This new synthetic speaker was called the “VODER” (or “Voder”) a new acronym 
that comprised the capitalized letters in “Voice Operation DEmonstratoR” (Dudley, 
Riesz, and Watkins, 1939). In a publication of the Bell Laboratories Record (1939), the 
machine’s original moniker was “Pedro the Voder,” where the first name was a nod to 
Dom Pedro II, a former Emperor of Brazil who famously exclaimed “My God, it talks!” 
after witnessing a demonstration of Bell’s invention of the telephone in Philadelphia in 
1876. The Bell publication (“Pedro the Voder,” 1939) pointed out that the telephone 
did not actually talk, but rather transmitted talk over distance. In contrast, the Voder 
did talk and was demonstrated with some fanfare at the 1939 World’s Fair in New York 
and at the Golden Gate Exposition in San Francisco the same year. It is interesting that 
this publication also states “It is the first machine in the world to do this [i.e., talk]” 

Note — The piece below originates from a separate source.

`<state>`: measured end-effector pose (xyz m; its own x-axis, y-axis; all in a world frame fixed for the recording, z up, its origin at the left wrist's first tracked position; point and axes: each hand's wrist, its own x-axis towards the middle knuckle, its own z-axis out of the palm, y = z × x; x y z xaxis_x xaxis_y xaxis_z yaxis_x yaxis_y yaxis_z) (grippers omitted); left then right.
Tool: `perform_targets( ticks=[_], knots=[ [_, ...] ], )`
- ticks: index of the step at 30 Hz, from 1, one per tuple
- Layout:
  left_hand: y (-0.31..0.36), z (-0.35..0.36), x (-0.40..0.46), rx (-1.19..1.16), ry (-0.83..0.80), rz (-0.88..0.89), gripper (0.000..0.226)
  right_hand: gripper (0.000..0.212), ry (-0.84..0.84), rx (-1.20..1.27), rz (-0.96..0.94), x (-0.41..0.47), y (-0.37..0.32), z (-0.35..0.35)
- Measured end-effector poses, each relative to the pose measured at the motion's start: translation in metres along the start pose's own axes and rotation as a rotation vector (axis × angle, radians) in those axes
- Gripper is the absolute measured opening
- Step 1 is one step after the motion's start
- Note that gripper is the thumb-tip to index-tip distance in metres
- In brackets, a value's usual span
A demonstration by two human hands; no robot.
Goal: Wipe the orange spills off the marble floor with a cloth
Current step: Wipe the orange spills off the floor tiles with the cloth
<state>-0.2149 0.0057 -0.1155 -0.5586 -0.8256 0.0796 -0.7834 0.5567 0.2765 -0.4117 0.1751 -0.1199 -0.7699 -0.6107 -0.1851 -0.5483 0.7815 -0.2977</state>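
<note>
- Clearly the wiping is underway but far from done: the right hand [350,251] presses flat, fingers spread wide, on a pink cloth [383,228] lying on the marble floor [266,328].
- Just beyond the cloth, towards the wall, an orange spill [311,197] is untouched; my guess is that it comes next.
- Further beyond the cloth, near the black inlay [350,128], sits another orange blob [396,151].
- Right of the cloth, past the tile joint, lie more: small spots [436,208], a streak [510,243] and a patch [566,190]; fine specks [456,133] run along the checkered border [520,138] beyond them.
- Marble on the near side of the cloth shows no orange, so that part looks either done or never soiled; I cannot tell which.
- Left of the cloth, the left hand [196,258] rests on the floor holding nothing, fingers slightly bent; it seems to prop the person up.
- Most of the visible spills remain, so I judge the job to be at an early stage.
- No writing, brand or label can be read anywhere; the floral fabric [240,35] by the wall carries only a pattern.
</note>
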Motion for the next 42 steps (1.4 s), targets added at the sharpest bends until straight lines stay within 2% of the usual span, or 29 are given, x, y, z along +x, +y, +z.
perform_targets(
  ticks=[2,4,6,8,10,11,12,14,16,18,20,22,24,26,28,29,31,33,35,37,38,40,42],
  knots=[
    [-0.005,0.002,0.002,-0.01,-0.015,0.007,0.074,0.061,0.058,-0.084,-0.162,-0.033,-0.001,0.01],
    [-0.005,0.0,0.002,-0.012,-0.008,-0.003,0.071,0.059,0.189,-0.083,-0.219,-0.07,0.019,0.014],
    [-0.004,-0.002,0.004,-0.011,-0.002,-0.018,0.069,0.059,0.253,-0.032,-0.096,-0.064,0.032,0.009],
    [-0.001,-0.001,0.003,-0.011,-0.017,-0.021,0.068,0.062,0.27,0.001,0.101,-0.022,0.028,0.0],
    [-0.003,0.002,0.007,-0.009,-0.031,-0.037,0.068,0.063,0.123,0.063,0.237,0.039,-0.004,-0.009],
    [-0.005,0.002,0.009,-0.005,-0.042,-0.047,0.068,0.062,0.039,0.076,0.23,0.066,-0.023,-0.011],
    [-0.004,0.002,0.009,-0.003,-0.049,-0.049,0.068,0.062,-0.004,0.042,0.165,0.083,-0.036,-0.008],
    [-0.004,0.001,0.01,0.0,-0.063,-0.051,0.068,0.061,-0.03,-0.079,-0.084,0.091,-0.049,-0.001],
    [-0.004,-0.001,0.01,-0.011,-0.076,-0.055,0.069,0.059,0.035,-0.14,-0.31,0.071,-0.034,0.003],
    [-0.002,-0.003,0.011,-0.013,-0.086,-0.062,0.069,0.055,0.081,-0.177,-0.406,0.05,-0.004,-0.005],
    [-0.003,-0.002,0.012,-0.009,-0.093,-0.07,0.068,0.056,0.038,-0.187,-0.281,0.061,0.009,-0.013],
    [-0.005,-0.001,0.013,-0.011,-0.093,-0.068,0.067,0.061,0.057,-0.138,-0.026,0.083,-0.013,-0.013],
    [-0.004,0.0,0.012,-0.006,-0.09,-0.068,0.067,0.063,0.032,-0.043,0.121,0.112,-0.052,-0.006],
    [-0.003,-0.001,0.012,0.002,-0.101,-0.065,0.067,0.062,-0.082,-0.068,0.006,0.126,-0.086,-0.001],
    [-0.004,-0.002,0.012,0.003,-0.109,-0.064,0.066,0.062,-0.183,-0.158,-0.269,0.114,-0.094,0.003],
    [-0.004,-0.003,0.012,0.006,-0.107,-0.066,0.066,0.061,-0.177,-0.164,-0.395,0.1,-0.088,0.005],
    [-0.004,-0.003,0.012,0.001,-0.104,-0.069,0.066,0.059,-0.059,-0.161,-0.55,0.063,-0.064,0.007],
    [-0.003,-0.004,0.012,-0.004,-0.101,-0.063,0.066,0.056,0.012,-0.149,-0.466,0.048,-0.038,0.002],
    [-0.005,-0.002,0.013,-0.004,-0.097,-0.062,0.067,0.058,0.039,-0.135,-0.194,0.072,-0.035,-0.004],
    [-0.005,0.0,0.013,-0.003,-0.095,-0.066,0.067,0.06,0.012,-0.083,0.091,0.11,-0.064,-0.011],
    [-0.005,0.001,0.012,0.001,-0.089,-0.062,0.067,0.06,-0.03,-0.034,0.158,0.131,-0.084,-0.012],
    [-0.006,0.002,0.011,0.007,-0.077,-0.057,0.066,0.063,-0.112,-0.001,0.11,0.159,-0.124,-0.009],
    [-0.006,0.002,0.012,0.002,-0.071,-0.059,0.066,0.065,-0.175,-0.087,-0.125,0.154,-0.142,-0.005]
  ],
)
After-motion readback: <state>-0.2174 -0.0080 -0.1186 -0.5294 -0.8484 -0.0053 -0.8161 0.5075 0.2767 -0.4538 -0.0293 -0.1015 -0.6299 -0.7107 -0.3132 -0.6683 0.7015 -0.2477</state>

(Bell Labs Pubs, 1939, p. 170). If this was a reference to synthetic speech produced by 
an electronic artificial talker, it is likely correct. But clearly Joseph Faber had achieved 
the same goal by mechanical means almost a century earlier. In fact, the description 
of the Voder on the same page as a “little old-fashioned organ with a small keyboard 
and a pedal” could have easily been used to describe Faber’s machine. In many ways, 
Dudley and colleagues at Bell Labs were cycling back through history with a new form 
of technology that would now allow for insights into the construction of speech that 
the machines of previous eras would not reveal to their makers. 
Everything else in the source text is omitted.